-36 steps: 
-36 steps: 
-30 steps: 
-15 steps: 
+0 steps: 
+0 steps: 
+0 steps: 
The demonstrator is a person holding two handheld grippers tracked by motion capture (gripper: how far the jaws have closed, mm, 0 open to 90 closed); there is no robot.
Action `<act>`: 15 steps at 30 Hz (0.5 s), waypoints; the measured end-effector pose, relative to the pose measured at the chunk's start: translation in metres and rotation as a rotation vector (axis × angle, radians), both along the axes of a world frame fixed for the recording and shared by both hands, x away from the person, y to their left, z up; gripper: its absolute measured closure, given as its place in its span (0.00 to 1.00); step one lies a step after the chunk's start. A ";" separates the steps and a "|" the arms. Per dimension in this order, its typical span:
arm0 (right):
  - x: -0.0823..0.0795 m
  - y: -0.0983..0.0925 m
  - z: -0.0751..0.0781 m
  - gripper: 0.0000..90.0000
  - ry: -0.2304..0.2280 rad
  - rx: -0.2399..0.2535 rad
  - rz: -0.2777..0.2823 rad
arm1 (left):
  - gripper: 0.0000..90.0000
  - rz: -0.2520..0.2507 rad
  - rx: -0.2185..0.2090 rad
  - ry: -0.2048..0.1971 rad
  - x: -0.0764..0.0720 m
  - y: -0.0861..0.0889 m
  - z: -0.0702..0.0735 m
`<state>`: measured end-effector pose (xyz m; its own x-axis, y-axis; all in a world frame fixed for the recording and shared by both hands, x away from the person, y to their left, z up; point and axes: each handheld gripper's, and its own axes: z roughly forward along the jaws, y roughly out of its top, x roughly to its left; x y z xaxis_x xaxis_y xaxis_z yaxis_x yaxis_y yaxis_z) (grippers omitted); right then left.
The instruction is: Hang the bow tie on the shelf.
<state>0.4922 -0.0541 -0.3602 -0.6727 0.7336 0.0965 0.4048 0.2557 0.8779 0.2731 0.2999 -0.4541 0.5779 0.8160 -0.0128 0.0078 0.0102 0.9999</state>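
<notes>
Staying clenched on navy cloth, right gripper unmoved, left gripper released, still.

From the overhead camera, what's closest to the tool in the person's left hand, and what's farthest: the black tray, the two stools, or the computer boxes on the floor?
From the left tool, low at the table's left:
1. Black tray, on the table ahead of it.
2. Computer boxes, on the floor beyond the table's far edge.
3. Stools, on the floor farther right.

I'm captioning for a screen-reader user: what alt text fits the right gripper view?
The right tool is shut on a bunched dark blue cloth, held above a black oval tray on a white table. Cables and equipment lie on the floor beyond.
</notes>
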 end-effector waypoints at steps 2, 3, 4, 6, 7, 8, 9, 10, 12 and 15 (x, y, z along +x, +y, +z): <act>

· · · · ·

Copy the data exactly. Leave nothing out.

-36 steps: 
-36 steps: 
-30 steps: 
-15 steps: 
+0 steps: 
+0 steps: 
+0 steps: 
The demonstrator is a person holding two handheld grippers tracked by motion capture (gripper: how far the jaws have closed, mm, 0 open to 90 closed); there is no robot.
Action `<act>`: 15 steps at 30 Hz (0.5 s), waypoints; the measured end-effector pose, relative to the pose measured at the chunk's start: translation in metres and rotation as a rotation vector (axis × angle, radians), both along the axes of a world frame fixed for the recording and shared by both hands, x away from the person, y to their left, z up; gripper: its absolute measured closure, given as its place in its span (0.00 to 1.00); step one lies a step after the chunk's start. A ";" separates the steps and a "|" the arms. Per dimension in this order, its typical span:
arm0 (right):
  - x: -0.0823..0.0795 m
  - y: -0.0983..0.0925 m
  - z: -0.0751..0.0781 m
  - gripper: 0.0000..90.0000
  - ry: -0.2304..0.2280 rad
  - rx: -0.2399..0.2535 rad
  - rz: -0.2777..0.2823 rad
arm1 (left):
  - gripper: 0.0000..90.0000
  - rz: -0.2520..0.2507 rad
  - rx: -0.2185..0.2090 rad
  - ry: -0.2048..0.1971 rad
  - x: -0.0764..0.0720 m
  - y: -0.0861..0.0889 m
  - z: -0.0702..0.0735 m
`<state>`: measured end-effector pose (xyz m; its own x-axis, y-axis; all in a world frame fixed for the recording and shared by both hands, x away from the person, y to their left, z up; point and axes: each handheld gripper's, and its own axes: z roughly forward along the jaws, y roughly out of its top, x roughly to its left; x y z xaxis_x xaxis_y xaxis_z yaxis_x yaxis_y yaxis_z) (grippers omitted); right then left.
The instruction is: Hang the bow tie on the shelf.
<state>0.4922 -0.0541 -0.3602 -0.6727 0.7336 0.0965 0.4048 0.2557 0.8779 0.2731 0.2999 -0.4541 0.5779 0.8160 -0.0128 0.0078 0.0102 0.9999</state>
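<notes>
Staying clenched on navy cloth, right gripper unmoved, left gripper released, still.

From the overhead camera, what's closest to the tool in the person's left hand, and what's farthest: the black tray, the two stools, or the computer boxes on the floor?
From the left tool, low at the table's left:
1. Black tray, on the table ahead of it.
2. Computer boxes, on the floor beyond the table's far edge.
3. Stools, on the floor farther right.

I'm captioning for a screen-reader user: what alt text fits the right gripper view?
The right tool is shut on a bunched dark blue cloth, held above a black oval tray on a white table. Cables and equipment lie on the floor beyond.
</notes>
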 end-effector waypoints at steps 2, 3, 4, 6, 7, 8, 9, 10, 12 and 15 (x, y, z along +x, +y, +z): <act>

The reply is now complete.